Gettysburg Battlefield Horror

The three-day Battle of Gettysburg caused an estimated 50,000 casualties, with the killing and maiming especially acute on the third day during Pickett’s Charge. Total Gettysburg casualties included thousands of men who had been horribly wounded, almost 8,000 corpses that needed to be buried and over 3,000 dead horses, all rotting in the hot July sun. What a scene of devastation, and such a horrible stench! Newspaper reporters saw and smelled it all, and told their readers what it was like.

The Baltimore Sun printed the following accounts in its July 7, 1863, edition:

The experience of all the tried and veteran officers of the army of the Potomac tells of no such desperate conflict as has been in progress during this day…While I write the ground about me is covered thick with the rebel dead, mingled with our own.

--from a Times correspondent

…and the sun set over one of the most fearful scenes of carnage there has been during the whole war.

The cemetery fence is destroyed. Cannon balls, tearing through iron rails and marble monuments, have strewn them in all directions. This may not have been the first time a battle has been fought in a graveyard, but never one of such ferocity and desolation.

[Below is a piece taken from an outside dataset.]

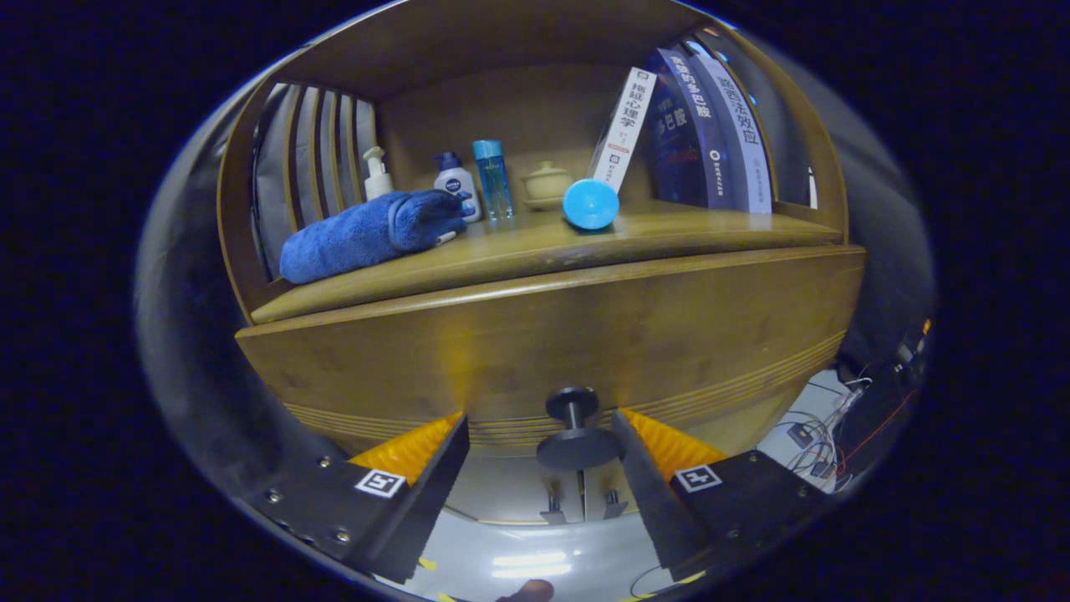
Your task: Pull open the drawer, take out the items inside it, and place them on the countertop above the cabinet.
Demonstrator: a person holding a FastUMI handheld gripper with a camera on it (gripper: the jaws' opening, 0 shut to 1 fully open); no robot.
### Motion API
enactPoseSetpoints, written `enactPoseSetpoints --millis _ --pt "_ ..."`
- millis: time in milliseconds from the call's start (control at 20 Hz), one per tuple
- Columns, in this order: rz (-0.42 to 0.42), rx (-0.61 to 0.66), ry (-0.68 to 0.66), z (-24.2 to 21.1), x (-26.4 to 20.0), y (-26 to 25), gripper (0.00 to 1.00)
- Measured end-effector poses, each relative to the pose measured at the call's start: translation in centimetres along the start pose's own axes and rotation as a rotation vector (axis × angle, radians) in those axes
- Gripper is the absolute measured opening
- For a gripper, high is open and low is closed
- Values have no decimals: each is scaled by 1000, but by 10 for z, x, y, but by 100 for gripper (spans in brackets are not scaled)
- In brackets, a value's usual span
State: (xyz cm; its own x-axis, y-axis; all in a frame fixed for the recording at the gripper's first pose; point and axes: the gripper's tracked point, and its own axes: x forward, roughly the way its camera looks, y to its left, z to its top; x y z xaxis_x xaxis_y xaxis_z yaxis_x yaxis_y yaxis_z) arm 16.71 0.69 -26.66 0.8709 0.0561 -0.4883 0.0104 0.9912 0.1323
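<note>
A wooden cabinet fills the gripper view, with its drawer front [543,334] right ahead of me. The drawer's black round knob [577,449] stands out between my two fingers, close against the right one and apart from the left. My gripper [539,418] is open around the knob. The inside of the drawer is hidden. On the countertop [669,230] above lie a rolled blue towel [368,234] at the left and a round blue object [590,203] near the middle.
At the back of the countertop stand a white pump bottle [378,174], a white lotion bottle [456,182], a clear blue bottle [491,177] and a small lidded pot [545,182]. Books [710,125] lean at the right. Cables [815,435] lie on the floor beside the cabinet.
</note>
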Motion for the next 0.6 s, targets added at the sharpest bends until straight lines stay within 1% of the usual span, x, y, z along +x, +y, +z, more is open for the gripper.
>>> enactPoseSetpoints --millis 150,250,450,600 --pt "2 3 -7 5 9 1 100" --pt "5 -3 -4 6 7 0 100" --pt "11 26 -26 2 8 1 100" --pt "19 72 -68 11 3 4 100"
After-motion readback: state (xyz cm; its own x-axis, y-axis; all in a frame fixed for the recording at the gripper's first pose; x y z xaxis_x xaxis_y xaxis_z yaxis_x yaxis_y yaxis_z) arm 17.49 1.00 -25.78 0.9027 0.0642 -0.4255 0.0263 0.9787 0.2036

Broken caissons, guns, and all the accoutrements of war are scattered over acres of ground, mingled with the dead and dying, friend and foe. The rapid putrefaction of horses and men has already made a stench in some quarters almost unbearable.

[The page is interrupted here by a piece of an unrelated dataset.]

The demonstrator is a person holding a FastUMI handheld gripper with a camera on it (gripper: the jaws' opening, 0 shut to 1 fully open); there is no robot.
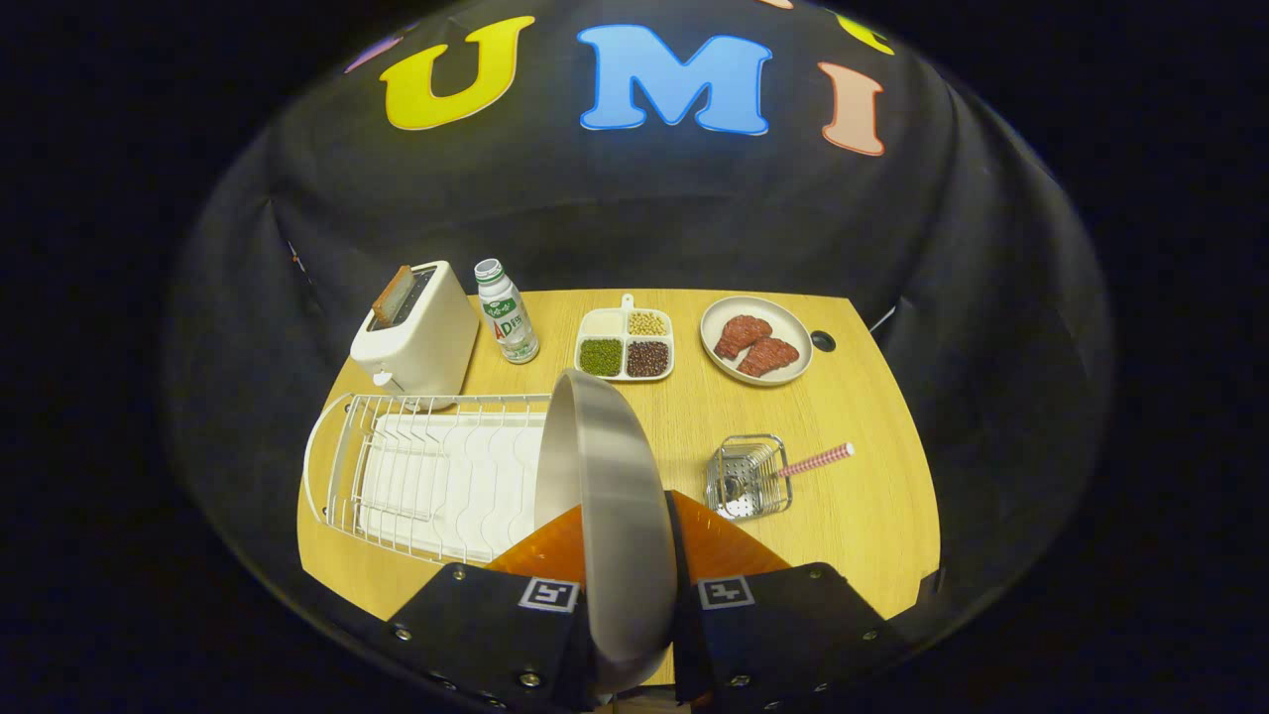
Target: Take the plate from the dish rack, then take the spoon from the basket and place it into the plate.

--from a Philadephia Inquirer correspondent

The only annoyance experienced yesterday was from a few sharpshooters, who posted themselves in the woods opposite our centre, and inhumanly fired upon our fatigue parties who were bringing in the rebel wounded. In consequence of this barbarous proceeding many of the mangled rebels are still lying upon the ground where they fell two days ago, suffering from hunger and thirst and severe exposure.

--from a New York Herald correspondent

Other accounts reported during this time:

Upon the battlefield in rear of the Seminary we witnessed at least as many as five hundred Rebel dead bodies, lying in every conceivable position, and emitting a perfume anything but agreeable.

--Philadelphia Inquirer, July 8, 1863

At the hospitals themselves…the spectacle was intensely wretched. Men with both legs shot off – shot in the eye, the mouth, both hands gone, or one arm lost, were laying in rows that seemed pitiable and in wonderful patience, fortitude, and patriotic pride, facing their sufferings. The rebels, as was just, had to wait their turn for having their wounds dressed, or their limbs amputated, till the Union men had been cared for; then they were treated with equal kindness and attention. Many, after six days, were looking forward as to an unspeakable blessing for the amputation of their shattered limbs.